Prompt
The exercise asks you to copy every line below in which "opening" appears.

[Dataset records]
+++++

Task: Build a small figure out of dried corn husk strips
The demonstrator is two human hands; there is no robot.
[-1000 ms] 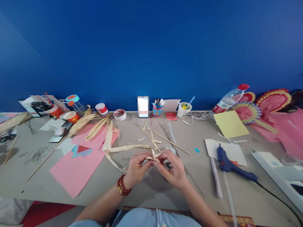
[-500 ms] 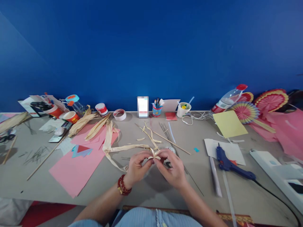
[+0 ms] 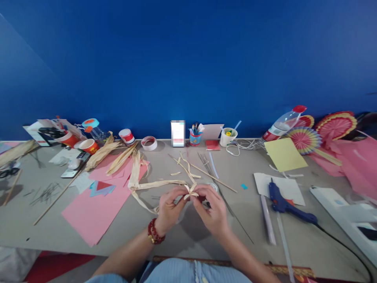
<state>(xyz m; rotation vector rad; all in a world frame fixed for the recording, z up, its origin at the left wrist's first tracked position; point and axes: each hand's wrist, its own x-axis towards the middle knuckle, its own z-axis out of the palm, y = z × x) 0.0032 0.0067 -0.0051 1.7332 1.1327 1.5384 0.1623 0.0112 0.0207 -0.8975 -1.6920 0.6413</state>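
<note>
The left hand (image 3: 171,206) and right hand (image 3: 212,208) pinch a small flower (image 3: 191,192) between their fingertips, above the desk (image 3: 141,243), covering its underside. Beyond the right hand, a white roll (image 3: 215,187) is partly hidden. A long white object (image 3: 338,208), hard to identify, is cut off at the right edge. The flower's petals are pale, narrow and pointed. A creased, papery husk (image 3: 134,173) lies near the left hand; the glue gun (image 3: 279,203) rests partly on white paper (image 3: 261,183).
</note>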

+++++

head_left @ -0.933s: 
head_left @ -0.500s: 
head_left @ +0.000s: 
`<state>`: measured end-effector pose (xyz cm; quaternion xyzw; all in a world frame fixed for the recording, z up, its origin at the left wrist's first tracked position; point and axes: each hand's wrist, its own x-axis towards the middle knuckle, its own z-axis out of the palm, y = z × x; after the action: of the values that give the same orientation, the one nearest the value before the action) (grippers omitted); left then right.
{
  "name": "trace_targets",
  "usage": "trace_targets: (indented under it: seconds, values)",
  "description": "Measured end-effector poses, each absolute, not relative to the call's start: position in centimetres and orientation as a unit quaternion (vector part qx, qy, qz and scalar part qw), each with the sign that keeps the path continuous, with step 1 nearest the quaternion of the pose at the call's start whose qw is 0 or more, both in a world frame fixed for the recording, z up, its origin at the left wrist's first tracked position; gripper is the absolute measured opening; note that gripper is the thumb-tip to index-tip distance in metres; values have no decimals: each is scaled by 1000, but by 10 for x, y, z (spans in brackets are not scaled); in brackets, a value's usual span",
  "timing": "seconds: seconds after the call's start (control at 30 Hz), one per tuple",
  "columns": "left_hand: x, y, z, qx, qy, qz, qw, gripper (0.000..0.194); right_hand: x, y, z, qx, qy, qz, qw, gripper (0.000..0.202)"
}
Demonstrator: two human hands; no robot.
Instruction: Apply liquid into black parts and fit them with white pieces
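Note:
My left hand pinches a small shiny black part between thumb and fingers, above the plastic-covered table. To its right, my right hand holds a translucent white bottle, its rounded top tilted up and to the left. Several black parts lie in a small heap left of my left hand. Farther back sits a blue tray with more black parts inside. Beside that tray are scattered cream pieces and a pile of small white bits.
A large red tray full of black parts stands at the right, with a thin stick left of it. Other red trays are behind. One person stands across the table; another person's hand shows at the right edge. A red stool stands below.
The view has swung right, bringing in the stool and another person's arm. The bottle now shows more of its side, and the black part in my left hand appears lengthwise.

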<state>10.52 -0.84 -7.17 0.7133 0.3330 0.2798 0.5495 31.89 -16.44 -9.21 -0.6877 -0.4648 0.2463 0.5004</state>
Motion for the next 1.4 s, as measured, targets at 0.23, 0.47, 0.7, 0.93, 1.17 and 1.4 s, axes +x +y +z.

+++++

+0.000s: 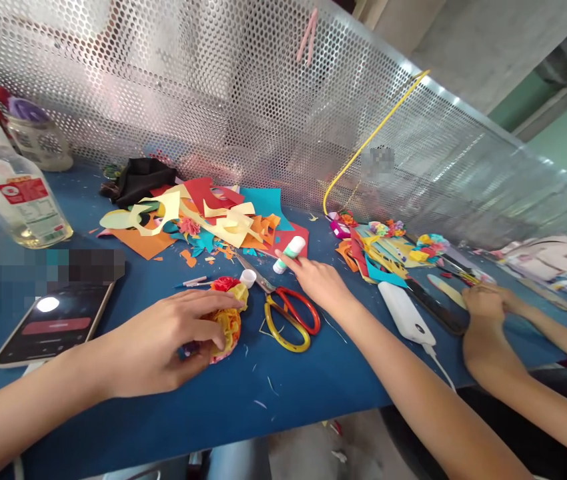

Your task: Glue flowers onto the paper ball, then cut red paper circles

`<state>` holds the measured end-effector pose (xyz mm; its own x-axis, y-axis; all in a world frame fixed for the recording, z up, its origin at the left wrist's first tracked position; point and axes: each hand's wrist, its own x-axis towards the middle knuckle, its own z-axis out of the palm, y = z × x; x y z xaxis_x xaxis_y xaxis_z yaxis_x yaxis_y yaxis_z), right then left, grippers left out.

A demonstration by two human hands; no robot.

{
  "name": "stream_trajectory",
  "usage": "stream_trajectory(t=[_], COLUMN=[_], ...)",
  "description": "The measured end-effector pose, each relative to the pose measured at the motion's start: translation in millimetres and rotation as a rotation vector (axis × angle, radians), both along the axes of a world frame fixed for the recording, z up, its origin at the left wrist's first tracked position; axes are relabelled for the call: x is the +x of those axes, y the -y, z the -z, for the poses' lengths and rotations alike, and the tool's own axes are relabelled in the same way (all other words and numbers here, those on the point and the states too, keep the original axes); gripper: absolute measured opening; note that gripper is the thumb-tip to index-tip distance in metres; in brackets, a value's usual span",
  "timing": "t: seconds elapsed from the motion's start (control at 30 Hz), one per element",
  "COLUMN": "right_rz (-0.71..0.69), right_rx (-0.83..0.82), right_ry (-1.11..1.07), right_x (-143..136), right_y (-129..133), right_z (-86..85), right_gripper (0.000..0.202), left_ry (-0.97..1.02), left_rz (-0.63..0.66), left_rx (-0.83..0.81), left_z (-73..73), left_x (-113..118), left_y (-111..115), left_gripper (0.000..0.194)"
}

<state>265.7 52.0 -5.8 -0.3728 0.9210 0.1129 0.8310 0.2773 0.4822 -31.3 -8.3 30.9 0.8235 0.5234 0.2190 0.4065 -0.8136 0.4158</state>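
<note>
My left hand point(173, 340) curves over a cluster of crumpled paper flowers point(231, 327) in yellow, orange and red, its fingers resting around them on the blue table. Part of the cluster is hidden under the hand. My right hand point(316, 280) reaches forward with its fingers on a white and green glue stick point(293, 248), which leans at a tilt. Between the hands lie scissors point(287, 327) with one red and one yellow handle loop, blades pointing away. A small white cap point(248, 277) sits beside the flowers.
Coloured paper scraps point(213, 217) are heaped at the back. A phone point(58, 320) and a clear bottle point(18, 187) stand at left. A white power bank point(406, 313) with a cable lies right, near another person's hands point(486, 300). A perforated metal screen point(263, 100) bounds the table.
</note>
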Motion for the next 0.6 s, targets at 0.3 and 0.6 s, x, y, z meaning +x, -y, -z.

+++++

Solution for this problem
  "description": "Measured end-effector poses, each absolute, not relative to the call's start: position in centimetres and orientation as a unit quaternion (vector part qx, qy, qz and scalar part qw), each with the sign that keeps the path continuous, with step 1 nearest the quaternion of the pose at the call's start whose qw is 0 or more, both in a world frame fixed for the recording, z up, its origin at the left wrist's first tracked position; gripper is the absolute measured opening; note that gripper is the thumb-tip to index-tip distance in metres; values have no decimals: each is scaled by 1000, but by 10 for x, y, z (spans in brackets are not scaled); in brackets, a value's usual span",
  "description": "The measured end-effector pose, each relative to the pose measured at the motion's start: translation in millimetres and rotation as a rotation vector (axis × angle, radians), both along the axes of a world frame fixed for the recording, z up, its origin at the left wrist's first tracked position; axes are relabelled for the call: x is the +x of those axes, y the -y, z the -z, for the poses' lengths and rotations alike, and the tool's own axes are relabelled in the same way (all other words and numbers here, those on the point and the states too, keep the original axes); gripper: absolute measured opening; note that gripper is the thumb-tip to index-tip distance in metres; in brackets, a value's usual span",

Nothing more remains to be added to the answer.